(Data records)

_ _ _ _ _ _ _

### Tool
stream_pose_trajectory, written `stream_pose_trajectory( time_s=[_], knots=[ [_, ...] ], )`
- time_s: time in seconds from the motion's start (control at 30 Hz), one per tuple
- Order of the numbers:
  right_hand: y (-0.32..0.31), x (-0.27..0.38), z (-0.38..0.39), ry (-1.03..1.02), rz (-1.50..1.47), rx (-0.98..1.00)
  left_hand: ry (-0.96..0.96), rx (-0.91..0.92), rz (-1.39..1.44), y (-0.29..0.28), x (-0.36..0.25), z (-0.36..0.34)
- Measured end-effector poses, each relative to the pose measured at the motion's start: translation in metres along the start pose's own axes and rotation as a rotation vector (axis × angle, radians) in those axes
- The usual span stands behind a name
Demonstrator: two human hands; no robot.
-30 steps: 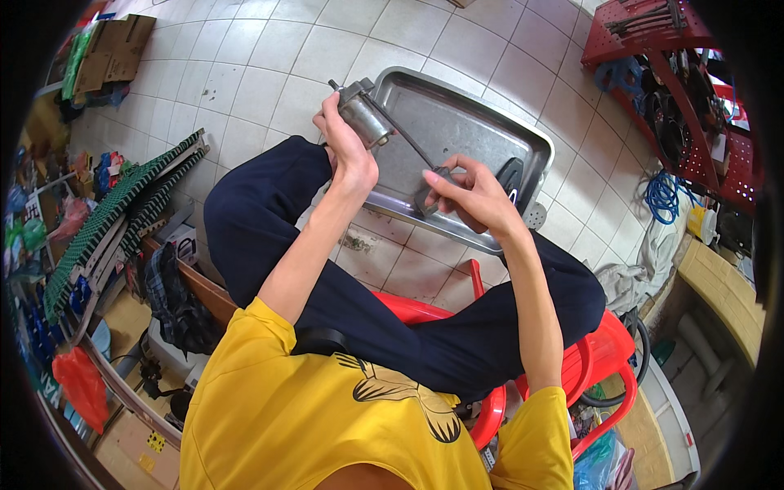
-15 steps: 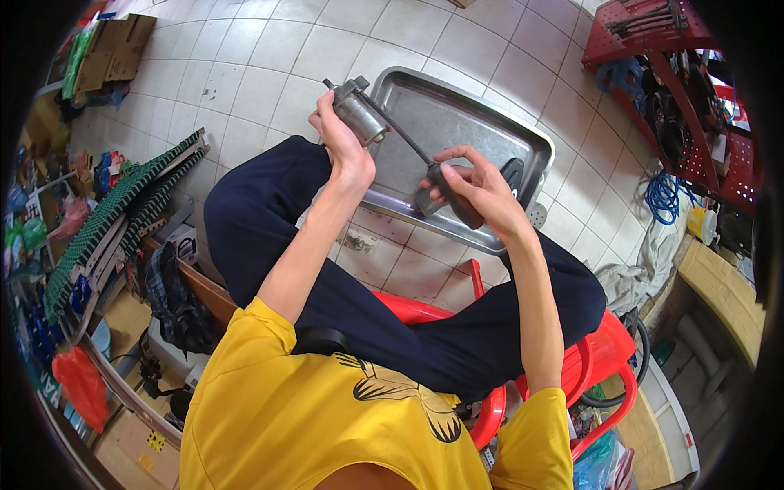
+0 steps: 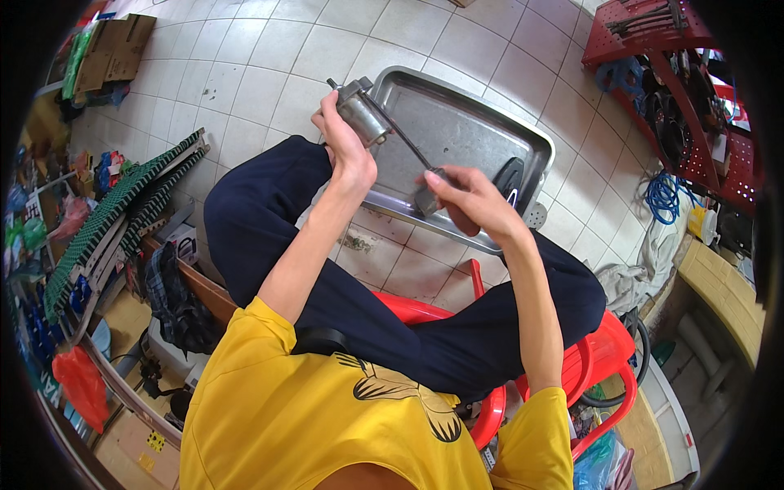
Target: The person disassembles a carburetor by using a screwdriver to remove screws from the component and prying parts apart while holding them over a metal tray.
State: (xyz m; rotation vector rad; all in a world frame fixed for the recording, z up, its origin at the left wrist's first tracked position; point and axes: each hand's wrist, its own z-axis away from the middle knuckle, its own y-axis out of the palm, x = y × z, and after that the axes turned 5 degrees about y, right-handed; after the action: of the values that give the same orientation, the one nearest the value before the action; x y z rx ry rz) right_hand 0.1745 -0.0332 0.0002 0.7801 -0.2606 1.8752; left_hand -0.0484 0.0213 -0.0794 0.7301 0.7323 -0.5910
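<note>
My left hand [image 3: 343, 143] is wrapped round a dull metal cylinder [image 3: 367, 118], like a small motor, tilted above the left part of a steel tray [image 3: 543, 155] with raised rims. My right hand [image 3: 474, 204] is closed round the dark handle of a long screwdriver [image 3: 412, 149]; the shaft runs up to the top end of the cylinder, where its tip is hard to make out. A grey piece [image 3: 426, 202] sits in the tray beneath my right hand, partly hidden. A black object [image 3: 509, 174] lies at the tray's right end.
My crossed legs [image 3: 253, 204] frame the tray's near side, above red plastic chairs [image 3: 604, 355]. A red tool rack [image 3: 678, 98] and blue hose coil [image 3: 663, 196] are at right. Folded green-striped seats [image 3: 131, 220], bags and cardboard [image 3: 114, 49] crowd the left.
My right hand shifts and turns on the screwdriver handle, which showed more half a second ago and is now largely covered by my fingers. My left hand and the cylinder move only slightly.
</note>
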Motion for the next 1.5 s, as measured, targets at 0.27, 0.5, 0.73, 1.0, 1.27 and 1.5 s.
stream_pose_trajectory(
  time_s=[0.27, 0.5, 0.73, 1.0, 1.27, 1.5],
  knots=[
    [-0.001, -0.009, 0.001, -0.108, -0.273, 0.116, 0.015, -0.003, 0.013, 0.005, 0.004, 0.000],
    [-0.003, -0.017, -0.007, -0.200, -0.083, -0.147, 0.040, -0.031, 0.017, 0.012, 0.002, 0.006],
    [-0.001, -0.023, -0.014, -0.157, 0.320, -0.222, 0.004, -0.032, -0.020, 0.005, 0.010, 0.002],
    [0.004, -0.013, -0.006, -0.197, -0.099, 0.040, 0.016, -0.110, -0.059, 0.010, 0.011, 0.000],
    [0.003, -0.012, -0.005, -0.213, 0.138, -0.138, -0.008, -0.102, -0.077, 0.019, 0.001, 0.014],
    [0.005, -0.025, -0.017, -0.200, 0.226, -0.084, -0.039, -0.048, -0.105, 0.027, -0.004, 0.024]
  ],
)
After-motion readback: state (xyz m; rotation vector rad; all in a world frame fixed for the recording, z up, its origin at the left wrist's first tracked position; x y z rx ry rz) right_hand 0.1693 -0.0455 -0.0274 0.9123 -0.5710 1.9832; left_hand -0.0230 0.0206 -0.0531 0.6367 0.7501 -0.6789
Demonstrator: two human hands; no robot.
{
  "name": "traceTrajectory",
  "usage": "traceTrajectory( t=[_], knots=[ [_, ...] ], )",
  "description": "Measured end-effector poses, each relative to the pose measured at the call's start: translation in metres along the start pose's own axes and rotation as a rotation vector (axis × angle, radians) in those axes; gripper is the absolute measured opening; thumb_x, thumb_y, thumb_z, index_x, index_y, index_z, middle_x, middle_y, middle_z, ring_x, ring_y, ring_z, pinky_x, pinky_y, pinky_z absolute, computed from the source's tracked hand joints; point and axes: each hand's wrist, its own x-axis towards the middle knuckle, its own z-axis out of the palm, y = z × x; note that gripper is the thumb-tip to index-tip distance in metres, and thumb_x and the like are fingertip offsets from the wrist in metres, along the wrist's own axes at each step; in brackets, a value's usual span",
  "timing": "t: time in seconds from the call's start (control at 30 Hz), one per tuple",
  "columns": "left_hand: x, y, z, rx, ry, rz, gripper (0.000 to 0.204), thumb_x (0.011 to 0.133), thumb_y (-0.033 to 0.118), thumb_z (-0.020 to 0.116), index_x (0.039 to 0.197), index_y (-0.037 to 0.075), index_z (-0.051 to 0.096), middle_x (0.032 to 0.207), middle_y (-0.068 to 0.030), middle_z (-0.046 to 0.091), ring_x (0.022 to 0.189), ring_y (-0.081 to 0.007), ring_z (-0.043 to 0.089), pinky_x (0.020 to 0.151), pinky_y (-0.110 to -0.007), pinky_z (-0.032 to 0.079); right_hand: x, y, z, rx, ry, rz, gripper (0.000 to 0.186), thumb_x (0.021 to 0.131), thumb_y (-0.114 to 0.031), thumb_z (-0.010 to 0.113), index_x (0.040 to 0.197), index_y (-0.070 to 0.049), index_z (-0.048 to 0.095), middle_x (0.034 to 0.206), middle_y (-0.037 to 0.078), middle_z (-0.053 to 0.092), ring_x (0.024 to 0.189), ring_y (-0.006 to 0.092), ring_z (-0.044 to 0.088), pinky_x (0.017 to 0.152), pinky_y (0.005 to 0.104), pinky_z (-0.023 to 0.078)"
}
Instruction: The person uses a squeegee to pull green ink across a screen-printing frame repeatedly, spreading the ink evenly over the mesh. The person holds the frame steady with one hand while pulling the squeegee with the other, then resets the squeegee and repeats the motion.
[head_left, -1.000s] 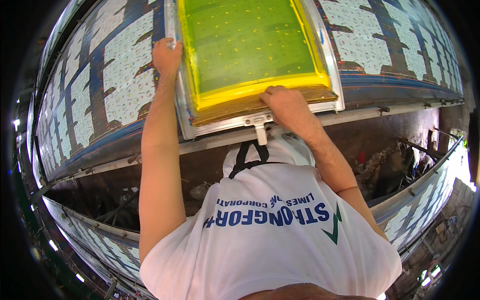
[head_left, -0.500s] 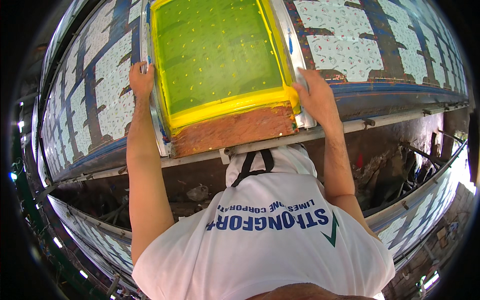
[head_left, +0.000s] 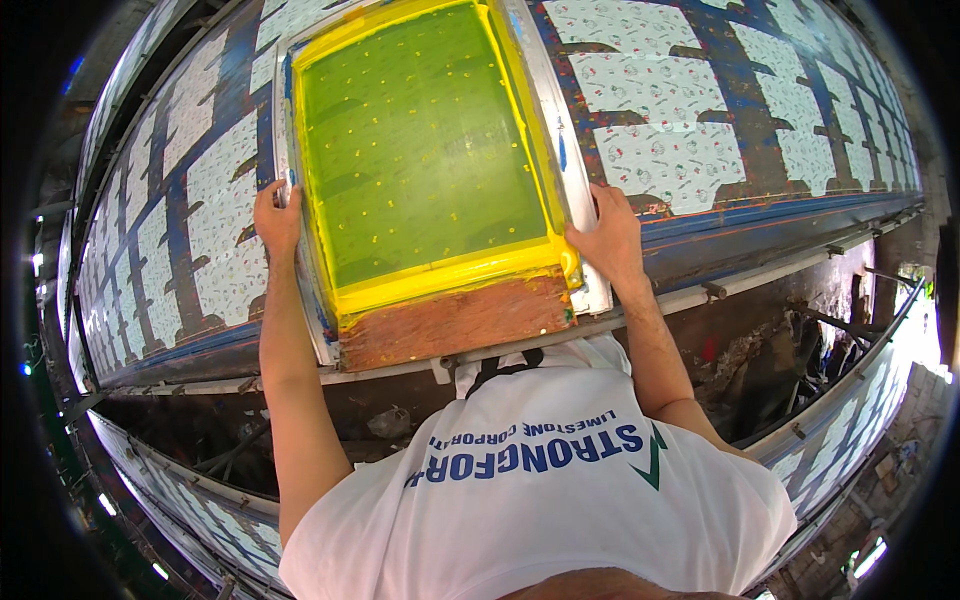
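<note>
A screen printing frame (head_left: 553, 128) with light metal sides lies on the long table in front of me. Its green mesh (head_left: 420, 150) is bordered by yellow ink, and small yellow specks dot it. A reddish-brown wooden board (head_left: 455, 320) runs along the near end. My left hand (head_left: 279, 220) is closed around the left side rail, thumb on the inner side. On the opposite rail, my right hand (head_left: 612, 243) grips near the yellow-stained lower corner, its thumb toward the mesh. Some fingertips of both hands are hidden behind the rails.
White printed fabric pieces (head_left: 668, 165) lie in rows on the dark, ink-stained table, both left and right of the frame. A metal rail (head_left: 770, 270) with short pegs follows the near edge. Behind me stands another table (head_left: 200, 510) with similar pieces.
The view has shifted, so frame, table and hands all sit lower in the picture. Both hands stay on the side rails; the frame looks unmoved against the table edge.
</note>
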Motion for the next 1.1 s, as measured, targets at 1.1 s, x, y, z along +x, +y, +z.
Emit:
traceTrajectory(
  t=[1.1],
  knots=[
    [0.011,0.113,0.013,-0.066,0.151,-0.115,0.034,0.081,0.035,0.093,0.105,0.013,0.084,0.105,-0.0109,0.081,0.090,-0.0270,0.074,0.083,-0.041,0.059,0.029,0.071,-0.068,0.060,0.021,0.059,0.060,0.075,-0.016,0.086,0.129,0.002,0.067,0.108,0.015,0.063,0.097,0.0334,0.066,0.086,0.0428,0.056]
  ],
)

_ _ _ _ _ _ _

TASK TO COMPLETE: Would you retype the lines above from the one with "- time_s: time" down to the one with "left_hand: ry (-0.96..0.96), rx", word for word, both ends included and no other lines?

RESULT:
- time_s: time in seconds from the motion's start (control at 30 Hz), one per tuple
- Order of the numbers:
  right_hand: y (-0.32..0.31), x (-0.27..0.38), z (-0.38..0.39), ry (-1.03..1.02), rz (-1.50..1.47), rx (-0.98..1.00)
  left_hand: ry (-0.96..0.96), rx (-0.91..0.92), rz (-1.39..1.44), y (-0.29..0.28), x (-0.36..0.25), z (-0.36..0.34)

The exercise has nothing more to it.